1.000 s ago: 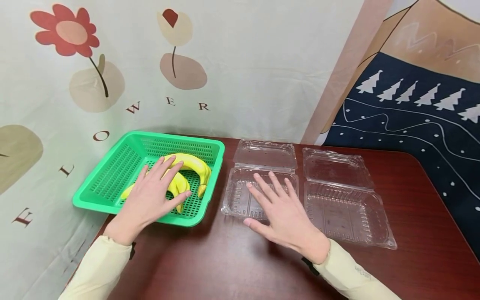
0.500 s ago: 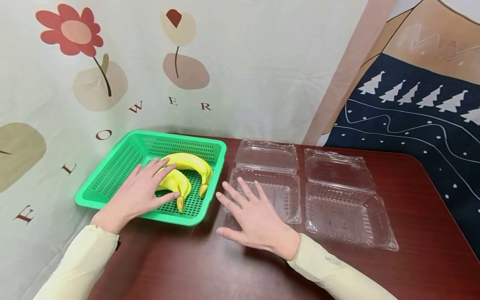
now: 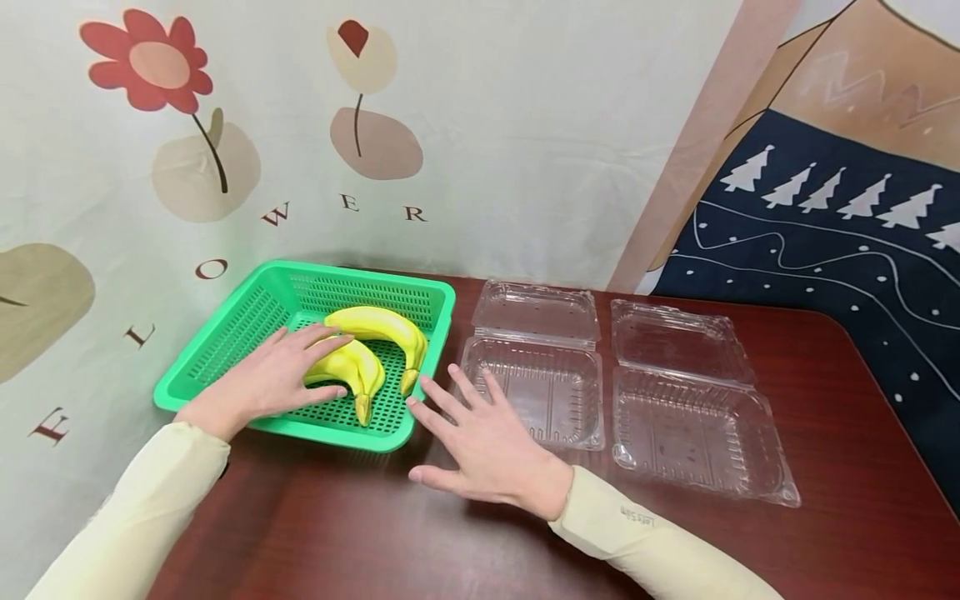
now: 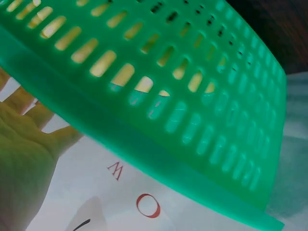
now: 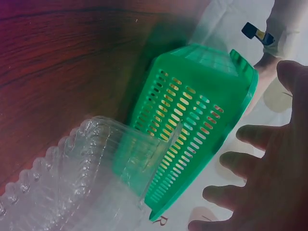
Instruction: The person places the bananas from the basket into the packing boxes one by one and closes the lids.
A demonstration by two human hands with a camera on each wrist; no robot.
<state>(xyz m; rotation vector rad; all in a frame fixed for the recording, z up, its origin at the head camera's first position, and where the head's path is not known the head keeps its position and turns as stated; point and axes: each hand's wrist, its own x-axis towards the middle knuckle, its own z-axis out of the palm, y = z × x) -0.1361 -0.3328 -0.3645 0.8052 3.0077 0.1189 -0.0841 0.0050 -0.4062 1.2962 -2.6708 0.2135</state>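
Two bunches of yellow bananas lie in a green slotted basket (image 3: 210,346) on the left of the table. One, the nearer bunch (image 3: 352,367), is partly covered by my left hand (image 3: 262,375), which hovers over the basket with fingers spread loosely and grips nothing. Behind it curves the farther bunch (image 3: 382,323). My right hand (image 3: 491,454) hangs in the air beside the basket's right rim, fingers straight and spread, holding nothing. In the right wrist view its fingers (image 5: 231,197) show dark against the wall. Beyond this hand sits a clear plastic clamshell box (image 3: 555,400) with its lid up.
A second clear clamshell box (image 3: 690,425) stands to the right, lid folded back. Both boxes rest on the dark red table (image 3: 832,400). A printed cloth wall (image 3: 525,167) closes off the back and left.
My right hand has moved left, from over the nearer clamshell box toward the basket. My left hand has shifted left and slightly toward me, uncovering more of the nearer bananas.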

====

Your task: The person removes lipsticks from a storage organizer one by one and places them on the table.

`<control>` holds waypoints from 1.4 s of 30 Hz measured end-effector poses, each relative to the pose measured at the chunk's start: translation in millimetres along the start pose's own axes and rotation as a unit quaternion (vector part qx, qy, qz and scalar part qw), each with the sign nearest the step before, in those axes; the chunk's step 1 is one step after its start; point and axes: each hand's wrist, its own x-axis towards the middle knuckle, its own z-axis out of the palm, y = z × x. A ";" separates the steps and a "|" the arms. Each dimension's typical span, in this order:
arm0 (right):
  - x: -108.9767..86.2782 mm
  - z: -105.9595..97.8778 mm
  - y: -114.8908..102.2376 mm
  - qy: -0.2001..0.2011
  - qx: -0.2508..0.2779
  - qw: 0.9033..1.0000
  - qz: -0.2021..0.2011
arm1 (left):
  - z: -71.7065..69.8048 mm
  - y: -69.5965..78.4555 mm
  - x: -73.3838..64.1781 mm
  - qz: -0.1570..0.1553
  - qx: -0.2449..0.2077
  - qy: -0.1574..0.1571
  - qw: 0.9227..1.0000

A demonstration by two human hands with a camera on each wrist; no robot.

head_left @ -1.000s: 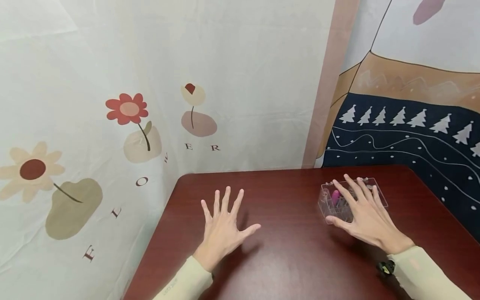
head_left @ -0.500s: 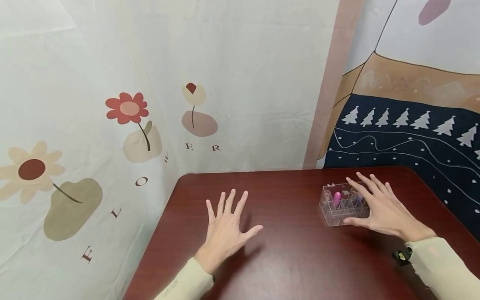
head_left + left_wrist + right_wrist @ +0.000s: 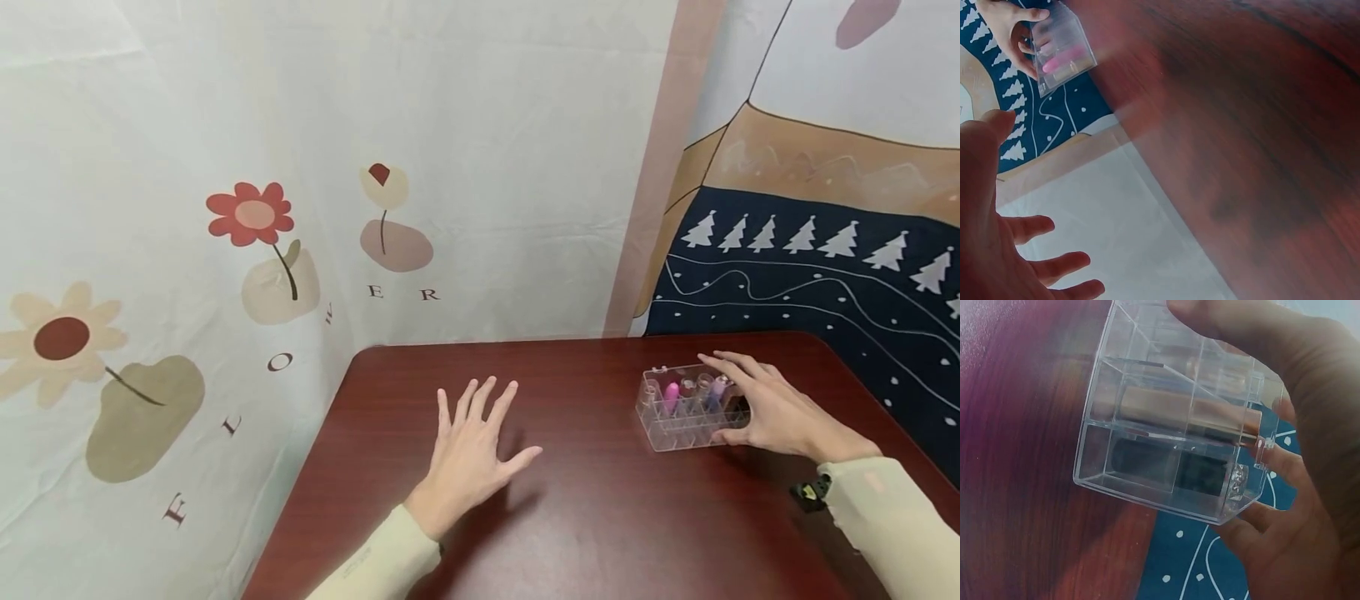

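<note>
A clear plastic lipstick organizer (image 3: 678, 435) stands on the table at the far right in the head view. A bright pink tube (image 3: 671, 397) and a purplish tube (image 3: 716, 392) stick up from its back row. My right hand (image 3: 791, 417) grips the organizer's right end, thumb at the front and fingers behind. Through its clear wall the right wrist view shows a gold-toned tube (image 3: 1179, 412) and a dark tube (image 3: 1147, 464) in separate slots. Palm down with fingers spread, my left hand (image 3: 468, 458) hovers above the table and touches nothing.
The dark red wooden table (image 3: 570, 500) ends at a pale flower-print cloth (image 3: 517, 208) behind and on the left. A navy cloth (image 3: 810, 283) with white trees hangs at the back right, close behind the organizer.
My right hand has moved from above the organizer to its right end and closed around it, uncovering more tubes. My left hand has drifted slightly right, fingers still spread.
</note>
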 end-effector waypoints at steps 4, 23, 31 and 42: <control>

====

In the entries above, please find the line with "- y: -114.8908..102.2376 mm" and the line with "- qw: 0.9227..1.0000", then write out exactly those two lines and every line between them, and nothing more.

# Answer for this exercise
  - y: -114.8908..102.2376 mm
  - qy: -0.2001..0.2011
  - qx: -0.2508..0.2779
  - qw: 0.9033..1.0000
  - qz: -0.2021..0.2011
arm1 (left):
  - z: -71.7065..69.8048 mm
  - y: -69.5965..78.4555 mm
  - x: -73.3838..64.1781 mm
  - qz: -0.1570..0.1553
  - qx: -0.2449..0.2077
  - qy: -0.1574..0.1571
  - qw: 0.9227..1.0000

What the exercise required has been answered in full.